For every invocation, the single source file is mandatory. All other command-line switches are optional and mutually independent. Note that with no switches, the script doesn't output anything. The switches are as follows:

==head2 --core

Show found repeats. Value is a string, one of

item (or just "i")

Show only the first sequence instance.

list (or just "l")

Show all instances of the first sequence.

all (or just "a")

Show all instances of all found sequences.
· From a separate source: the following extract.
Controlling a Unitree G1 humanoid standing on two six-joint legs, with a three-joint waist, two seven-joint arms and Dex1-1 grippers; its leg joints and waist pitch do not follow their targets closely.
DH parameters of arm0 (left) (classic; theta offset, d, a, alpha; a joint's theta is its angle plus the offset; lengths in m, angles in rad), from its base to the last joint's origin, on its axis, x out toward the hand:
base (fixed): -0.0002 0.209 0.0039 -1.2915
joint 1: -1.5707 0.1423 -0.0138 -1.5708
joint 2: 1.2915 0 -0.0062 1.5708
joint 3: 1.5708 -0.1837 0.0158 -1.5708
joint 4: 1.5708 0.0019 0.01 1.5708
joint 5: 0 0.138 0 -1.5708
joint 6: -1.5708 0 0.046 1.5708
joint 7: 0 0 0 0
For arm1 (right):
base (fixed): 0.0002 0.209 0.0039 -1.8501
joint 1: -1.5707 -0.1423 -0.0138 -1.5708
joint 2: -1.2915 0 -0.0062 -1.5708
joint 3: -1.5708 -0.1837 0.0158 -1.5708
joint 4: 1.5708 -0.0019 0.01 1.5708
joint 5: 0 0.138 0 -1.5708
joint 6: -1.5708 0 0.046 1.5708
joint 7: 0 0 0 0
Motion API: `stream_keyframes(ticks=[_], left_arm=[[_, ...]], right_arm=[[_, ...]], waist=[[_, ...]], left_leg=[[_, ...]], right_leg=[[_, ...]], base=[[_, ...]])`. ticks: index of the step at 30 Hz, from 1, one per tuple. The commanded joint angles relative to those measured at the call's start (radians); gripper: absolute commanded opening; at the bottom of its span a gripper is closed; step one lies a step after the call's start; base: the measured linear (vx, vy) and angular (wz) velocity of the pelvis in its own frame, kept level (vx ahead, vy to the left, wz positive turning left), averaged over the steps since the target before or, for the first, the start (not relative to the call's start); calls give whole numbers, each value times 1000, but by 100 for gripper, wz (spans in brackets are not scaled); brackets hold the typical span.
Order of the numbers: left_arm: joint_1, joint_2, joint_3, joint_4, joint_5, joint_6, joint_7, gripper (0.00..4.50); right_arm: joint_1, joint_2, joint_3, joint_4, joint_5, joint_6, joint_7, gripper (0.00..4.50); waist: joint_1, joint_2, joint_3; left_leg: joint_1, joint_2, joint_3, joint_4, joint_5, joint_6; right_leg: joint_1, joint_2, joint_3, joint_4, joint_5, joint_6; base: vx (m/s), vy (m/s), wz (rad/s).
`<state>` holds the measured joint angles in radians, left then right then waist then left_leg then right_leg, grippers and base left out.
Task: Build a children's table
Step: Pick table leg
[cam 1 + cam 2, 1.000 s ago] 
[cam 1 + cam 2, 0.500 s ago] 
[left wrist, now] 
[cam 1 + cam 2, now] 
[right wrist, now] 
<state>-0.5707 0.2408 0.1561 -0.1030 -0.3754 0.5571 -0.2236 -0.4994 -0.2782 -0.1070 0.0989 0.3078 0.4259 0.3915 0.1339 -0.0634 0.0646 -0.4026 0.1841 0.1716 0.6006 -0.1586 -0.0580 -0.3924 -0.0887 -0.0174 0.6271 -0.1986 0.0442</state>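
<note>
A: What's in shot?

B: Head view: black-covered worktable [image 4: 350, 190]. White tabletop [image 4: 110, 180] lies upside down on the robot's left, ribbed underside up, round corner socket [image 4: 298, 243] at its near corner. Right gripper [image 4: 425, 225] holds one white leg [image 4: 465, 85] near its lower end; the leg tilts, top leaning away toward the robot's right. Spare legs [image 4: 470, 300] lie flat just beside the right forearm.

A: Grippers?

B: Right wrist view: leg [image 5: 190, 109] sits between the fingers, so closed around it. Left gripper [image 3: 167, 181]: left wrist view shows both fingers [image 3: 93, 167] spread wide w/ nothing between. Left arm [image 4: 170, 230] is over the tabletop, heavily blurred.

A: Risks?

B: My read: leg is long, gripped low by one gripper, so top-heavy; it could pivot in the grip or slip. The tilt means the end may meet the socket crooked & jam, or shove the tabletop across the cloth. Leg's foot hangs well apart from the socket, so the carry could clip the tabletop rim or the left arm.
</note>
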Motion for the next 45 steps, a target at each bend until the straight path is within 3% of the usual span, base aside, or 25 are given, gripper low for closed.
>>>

By default, no matches are shown. When they are shown, a YAML document, corresponding to a HTML::ListScraper::Sequence, has the sequence length as YAML field len, the repeat count as count and then a YAML sequence with items corresponding to HTML::ListScraper::Instance. Each item has a start field with the starting position and match field with the actual tag sequence. The tag sequence is formatted by HTML::ListScraper::Interactive::format_tags, with formatting options depending on the value of the --detail command line switch.

==head2 --shapeless

Boolean switch, sets HTML::ListScraper::shapeless to true.

==head2 --min-count

Value is an integer bigger than 1, used to set HTML::ListScraper::min_count.

==head2 --detail

Specifies formatting of found tag sequences. Value is a string, one of

none

Don't show the matches at all. This is useful to see just how many sequences were found and how many instances they have.

tags

Show just the tags, without text and links. This is the default value.

text

Show tags and text.

attributes

Show tags with links.

all

Show all fields of HTML:ListScraper::Tag: tags, text and links.

==head2 --whole

Boolean switch. When used, scrape outputs, as the first YAML document containing a single YAML scalar, the whole sequence maintained by HTML::ListScraper. Note that the sequence is formatted without attributes, without text and with line numbers, irrespective of the value of --detail.

==head2 --ignore

A comma-separated list of tags the HTML parser should ignore. The list items shouldn't contain any slashes nor angle brackets. For every name in the list, both opening and closing tag are ignored. Default is b, i, em, strong; when specifying the value explicitly, you probably want to include these tags in it.

==head2 --export

Instructs scrape to dump the first found sequence into the file specified by the option's value. If the file already exists, it's overwritten. When no sequence is found, nothing is dumped. Note that the sequence is formatted with just tags, irrespective of the value of --detail.

==head2 --import

Instructs scrape to call HTML::ListScraper::get_known_sequence instead of HTML::ListScraper::get_sequences, with arguments read from the file specified by the option's value. Lines of that file are converted to tag names by HTML::ListScraper::Interactive::canonicalize_tags.

AUTHOR

Vaclav Barta, <vbar@comp.cz>

COPYRIGHT & LICENSE

Copyright 2007 Vaclav Barta, all rights reserved.

This program is free software; you can redistribute it and/or modify it under the same terms as Perl itself.